FOR YEARS "Andreas" has been a code word, sometimes even a curse word, in the State Department and assorted chanceries of the West. The familiar reference is to Andreas Papandreou, perennial challenger of the conservative, pro- American Greek establishment. Whether by his Marxist ideology or the influence of leftists in his socialist movement, it is said, "Andreas" is committed to breaking the ties--the American alliance, NATO, the Common Market--that bind Greece to the West.

But it's "Andreas" no more. "Mr. Papandreou" is the new prime minister of Greece. His party, which had doubled its vote in 1977, doubled it again on Sunday, burying the incumbents. It is a sharp break with a long tradition, and the element of personal vindication cannot be denied. Some part of his triumph, moreover, surely arises from his playing on the distaste felt by many Greeks at the thought of being manipulated over the years by that familiar deus ex machina of Greek politics, the "American Embassy." Americans accustomed to taking Greece for granted have reason for concern.

But whether they have reason for alarm or panic, or whether they would do the Western cause any good by showing these feelings, is another matter.
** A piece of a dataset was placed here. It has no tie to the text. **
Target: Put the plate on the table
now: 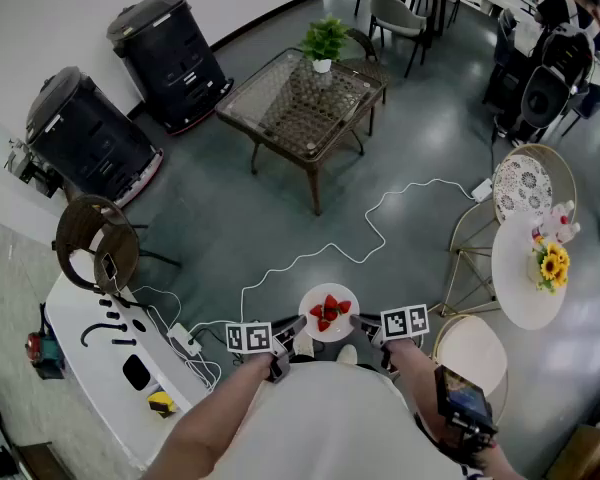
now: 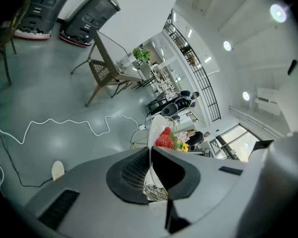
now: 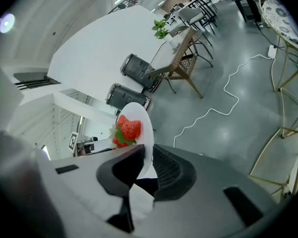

True, Mr. Papandreou has made part of a career out of criticizing what he, and not only he, sees as an overbearing American presence in Greece and an attitude of insensitivity toward Turkey's invasion of Cyprus, on the one hand, and the colonels' dictatorship (1967- 1974), on the other. His warnings about going it alone, however, are qualified in fact if not in word.

For general security and for support in its contest with Turkey, Greece has nowhere to go but to NATO. Mr. Papandreou has shown he can distinguish between bargaining harder over the terms of American use of Greek bases and cutting Greece off. He may bargain harder, too, over the terms of Greek membership in the Common Market. But he knows the way to the referendum that would be needed to quit the Market is guarded by the fiercely pro-Market conservative president, Constantine Karamanlis.

Mr. Papandreou, an economist, has been given a mandate for change, but it makes sense to respect the common Greek view that it is mostly a mandate for domestic change. Greece is a country with severe economic and social ills of a sort that conservative governments have been unable to treat effectively. To count Mr. Papandreou out of the West or to set tests of his loyalty could divert him from the domestic concerns on which he plainly means to focus first; and it could aggravate precisely the discomfort the most anxious Americans profess to fear.